Parmi ces pistes citons : les secteurs comme la biscuiterie-pâtisserie, les fromages, le traiteur, la RHD
autour de nouveaux concepts de services et d’usages, à partir de marques fortes ou thématiques.
Cependant, la réussite de ces choix dépend d’un état d’esprit que les acteurs de la filière lait doivent
intégrer :
- Recherche d’une constante débanalisation des produits, même les plus basiques, à partir de
concepts répondant mieux aux cibles selon leurs contraintes situationnelles.
- Créer davantage de valeur ajoutée aux produits (services/usages de consommation) pour
enrayer les dépenses de consommation alimentaire.
- Rechercher des axes de consommation et des produits qui différencient de la concurrence.

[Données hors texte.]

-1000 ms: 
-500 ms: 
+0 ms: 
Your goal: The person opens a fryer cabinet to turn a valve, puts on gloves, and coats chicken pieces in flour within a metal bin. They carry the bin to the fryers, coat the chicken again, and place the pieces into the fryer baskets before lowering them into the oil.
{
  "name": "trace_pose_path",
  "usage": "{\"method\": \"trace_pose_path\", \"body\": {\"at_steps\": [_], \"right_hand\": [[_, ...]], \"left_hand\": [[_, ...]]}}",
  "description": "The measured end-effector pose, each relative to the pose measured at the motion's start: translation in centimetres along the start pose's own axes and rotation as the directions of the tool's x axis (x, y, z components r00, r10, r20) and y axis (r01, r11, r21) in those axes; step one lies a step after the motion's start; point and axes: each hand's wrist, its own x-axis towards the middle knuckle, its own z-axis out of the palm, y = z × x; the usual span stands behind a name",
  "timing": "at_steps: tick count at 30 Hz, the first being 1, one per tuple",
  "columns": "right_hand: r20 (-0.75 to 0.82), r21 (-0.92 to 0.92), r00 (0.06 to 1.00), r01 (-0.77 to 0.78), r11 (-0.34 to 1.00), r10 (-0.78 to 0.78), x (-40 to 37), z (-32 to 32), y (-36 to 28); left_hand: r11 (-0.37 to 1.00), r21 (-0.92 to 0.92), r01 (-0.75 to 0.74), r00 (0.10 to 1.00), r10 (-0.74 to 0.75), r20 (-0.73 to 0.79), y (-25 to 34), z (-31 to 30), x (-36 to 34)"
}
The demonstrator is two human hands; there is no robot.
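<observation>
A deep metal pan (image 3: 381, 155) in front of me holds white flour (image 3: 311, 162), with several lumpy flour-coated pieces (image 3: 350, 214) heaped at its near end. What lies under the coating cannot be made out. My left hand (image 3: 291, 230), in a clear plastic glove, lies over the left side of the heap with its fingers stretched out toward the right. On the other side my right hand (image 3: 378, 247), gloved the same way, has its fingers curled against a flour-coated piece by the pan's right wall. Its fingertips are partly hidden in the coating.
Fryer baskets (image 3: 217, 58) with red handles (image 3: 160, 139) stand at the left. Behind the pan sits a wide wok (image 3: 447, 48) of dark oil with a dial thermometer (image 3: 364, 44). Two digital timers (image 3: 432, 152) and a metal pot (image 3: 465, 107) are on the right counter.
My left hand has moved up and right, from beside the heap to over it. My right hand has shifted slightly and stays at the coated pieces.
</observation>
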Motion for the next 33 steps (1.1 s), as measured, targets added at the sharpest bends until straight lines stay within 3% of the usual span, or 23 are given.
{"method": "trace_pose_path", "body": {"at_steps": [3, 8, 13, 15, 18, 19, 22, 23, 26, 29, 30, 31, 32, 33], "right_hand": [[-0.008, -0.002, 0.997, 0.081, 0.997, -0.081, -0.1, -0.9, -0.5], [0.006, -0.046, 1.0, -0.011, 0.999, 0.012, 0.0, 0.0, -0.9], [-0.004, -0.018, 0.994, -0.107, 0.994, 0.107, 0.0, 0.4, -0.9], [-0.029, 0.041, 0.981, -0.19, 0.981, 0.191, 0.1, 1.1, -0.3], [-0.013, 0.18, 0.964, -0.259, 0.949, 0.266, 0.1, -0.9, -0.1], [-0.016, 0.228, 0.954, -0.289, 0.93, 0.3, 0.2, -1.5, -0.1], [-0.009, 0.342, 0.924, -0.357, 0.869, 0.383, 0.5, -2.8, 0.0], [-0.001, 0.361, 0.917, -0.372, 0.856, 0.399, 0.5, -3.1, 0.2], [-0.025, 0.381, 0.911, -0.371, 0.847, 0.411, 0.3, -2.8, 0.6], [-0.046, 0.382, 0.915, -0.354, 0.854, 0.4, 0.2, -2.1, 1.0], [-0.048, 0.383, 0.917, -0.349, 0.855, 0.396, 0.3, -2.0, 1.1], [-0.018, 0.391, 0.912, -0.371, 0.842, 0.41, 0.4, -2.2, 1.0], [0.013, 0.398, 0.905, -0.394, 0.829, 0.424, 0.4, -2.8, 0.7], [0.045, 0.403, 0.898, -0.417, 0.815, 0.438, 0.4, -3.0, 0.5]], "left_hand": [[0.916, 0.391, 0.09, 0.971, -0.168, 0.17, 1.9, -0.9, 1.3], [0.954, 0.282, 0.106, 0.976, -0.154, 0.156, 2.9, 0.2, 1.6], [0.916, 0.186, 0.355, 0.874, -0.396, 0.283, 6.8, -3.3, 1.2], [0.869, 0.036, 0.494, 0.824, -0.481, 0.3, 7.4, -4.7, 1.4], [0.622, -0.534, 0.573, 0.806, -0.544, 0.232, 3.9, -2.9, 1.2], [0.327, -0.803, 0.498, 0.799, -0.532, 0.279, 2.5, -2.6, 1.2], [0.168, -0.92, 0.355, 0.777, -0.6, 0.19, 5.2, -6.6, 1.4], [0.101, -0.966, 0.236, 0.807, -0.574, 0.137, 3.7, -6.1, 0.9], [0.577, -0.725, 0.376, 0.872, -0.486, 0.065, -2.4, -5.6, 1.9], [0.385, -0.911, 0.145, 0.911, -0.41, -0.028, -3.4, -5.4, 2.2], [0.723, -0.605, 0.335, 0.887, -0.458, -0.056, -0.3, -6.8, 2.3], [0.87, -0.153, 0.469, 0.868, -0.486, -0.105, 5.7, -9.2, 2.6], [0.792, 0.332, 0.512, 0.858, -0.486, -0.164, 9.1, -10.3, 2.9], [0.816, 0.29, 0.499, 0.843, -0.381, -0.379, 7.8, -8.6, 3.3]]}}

- Axer les produits sur les critères de la santé/plaisir, en intégrant les contraintes de sécurité et
d’environnement mais aussi de praticité.
- Elargir les cibles de consommateurs pour éviter de tomber dans des niches saturées ou trop
restrictives.
- Garantir la qualité sanitaire des produits et le faire savoir.
- Privilégier les unités de besoin en mettant en avant les valeurs intrinsèques (ingrédients,
modes de préparation…) et extrinsèques (marques, emballage, communication…).
- Satisfaire les fonctions de consommation : prêt à consommer, à préparer, à assembler selon les
positionnement des produits (basiques, festifs, exotique, biologiques…).
La réussite de ces choix et de ces actions dépendent de la réactivité des entreprises, mais aussi de leur
capacité d’anticipation en matière de veille sociologique et économique. Elle relève également de la
volonté de collaboration en « B to B » sous la forme d’accords entre industriels, de contractualisation
avec la grande distribution et la RHD, mais également l’organisation par filière et l’action collective.